Si bien la divulgación de noticias débiles o falsas no es de ahora, según los datos históricos sus inicios se remontan a la Grecia del siglo V. Sin embargo, ha sido nuestro tiempo, desde finales de la primera década del siglo XXI, donde mayor énfasis han tenido. En gran parte, se debe a que estamos viviendo una era única en cuanto a la producción de información, donde todo el mundo genera datos. El problema está allí, en que todos somos creadores, unos más que otros, pero estamos construyendo e intercambiando datos, bajo ninguna regla, ni orientación.
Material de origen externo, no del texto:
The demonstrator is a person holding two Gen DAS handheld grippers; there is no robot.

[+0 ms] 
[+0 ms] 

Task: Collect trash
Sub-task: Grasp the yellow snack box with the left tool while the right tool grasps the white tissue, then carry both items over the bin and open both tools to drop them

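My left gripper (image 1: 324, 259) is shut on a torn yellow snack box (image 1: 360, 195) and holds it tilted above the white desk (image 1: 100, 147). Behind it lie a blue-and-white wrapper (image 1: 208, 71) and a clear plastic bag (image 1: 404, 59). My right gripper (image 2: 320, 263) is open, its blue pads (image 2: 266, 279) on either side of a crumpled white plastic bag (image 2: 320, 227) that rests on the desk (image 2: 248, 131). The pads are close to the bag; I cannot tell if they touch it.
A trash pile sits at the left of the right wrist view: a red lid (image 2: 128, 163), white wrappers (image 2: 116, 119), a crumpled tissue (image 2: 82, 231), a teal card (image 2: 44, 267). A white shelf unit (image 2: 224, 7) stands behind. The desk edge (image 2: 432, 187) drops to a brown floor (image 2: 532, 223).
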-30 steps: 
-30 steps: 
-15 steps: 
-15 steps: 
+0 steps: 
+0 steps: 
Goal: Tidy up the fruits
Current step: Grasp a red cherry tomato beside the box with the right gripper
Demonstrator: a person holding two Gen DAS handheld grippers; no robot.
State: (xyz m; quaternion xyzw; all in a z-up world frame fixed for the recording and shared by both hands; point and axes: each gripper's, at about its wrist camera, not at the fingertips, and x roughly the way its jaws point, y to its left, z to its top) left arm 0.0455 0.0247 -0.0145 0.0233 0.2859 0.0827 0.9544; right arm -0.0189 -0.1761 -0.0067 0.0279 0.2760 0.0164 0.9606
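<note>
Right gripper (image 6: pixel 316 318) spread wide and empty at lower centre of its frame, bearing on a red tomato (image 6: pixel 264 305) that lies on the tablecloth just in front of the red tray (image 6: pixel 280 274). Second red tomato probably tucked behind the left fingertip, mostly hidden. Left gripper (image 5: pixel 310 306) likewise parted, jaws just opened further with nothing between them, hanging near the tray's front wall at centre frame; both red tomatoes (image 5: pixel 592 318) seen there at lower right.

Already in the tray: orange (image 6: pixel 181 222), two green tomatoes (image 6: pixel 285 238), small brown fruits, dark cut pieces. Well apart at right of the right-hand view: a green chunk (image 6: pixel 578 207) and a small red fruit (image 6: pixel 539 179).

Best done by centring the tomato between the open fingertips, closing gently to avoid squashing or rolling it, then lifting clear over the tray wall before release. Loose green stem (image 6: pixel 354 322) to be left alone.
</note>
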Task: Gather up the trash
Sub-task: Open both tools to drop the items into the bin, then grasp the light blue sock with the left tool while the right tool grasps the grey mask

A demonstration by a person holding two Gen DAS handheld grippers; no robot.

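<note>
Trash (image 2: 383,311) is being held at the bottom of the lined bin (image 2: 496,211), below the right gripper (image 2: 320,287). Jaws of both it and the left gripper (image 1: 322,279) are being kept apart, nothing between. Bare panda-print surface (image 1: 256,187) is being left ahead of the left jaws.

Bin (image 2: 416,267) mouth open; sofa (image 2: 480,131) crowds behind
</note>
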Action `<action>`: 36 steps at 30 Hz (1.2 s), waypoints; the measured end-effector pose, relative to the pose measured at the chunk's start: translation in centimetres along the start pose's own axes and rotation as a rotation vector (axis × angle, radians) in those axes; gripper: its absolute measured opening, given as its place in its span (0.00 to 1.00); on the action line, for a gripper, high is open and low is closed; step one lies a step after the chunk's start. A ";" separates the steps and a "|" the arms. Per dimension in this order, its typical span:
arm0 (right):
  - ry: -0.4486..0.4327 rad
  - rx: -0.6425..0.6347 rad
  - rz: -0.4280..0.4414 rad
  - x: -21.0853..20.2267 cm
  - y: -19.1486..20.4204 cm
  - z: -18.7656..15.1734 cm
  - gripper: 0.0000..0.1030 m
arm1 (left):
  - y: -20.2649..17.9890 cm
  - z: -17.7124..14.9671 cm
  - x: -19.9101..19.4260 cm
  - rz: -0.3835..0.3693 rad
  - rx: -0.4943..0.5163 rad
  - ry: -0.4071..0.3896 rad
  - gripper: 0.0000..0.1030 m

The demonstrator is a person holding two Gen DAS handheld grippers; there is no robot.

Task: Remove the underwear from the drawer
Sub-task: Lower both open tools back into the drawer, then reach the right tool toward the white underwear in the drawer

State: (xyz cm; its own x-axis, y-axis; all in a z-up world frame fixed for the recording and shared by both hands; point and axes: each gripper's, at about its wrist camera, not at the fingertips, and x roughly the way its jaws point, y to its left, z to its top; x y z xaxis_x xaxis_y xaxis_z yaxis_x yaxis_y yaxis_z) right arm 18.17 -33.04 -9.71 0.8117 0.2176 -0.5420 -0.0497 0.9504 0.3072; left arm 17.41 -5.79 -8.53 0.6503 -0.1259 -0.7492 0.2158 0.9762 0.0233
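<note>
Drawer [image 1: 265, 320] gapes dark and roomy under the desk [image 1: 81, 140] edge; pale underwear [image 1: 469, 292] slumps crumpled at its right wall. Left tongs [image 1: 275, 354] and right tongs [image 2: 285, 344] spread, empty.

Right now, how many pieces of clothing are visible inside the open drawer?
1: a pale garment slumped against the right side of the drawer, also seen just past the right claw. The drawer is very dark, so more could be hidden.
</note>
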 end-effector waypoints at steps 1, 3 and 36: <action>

La única guía es nuestro instinto.
Esa falta de responsabilidad para crear o compartir información sin ninguna verificación, está causando estragos entre los ciudadanos del mundo. La pandemia del Covid-19, ha sido la muestra más evidente. Por todo lado, en redes: pequeñas, medianas o grandes las noticias “weak y fake” se han convertido en otra lucha que debe enfrentar la humanidad.
Si bien ya tenemos vacunas para erradicar la pandemia, y poco a poco crear la inmunidad comunitaria, pero ¿cómo vamos hacer para erradicar la cultura de la desinformación? Si entendemos el daño que causan, deberíamos actuar con propuestas y acciones tanto ciudadanos como Estado. Los ciudadanos siendo más responsables y conscientes del efecto que causa una información débil o falsa y el Estado creando leyes y políticas para controlar.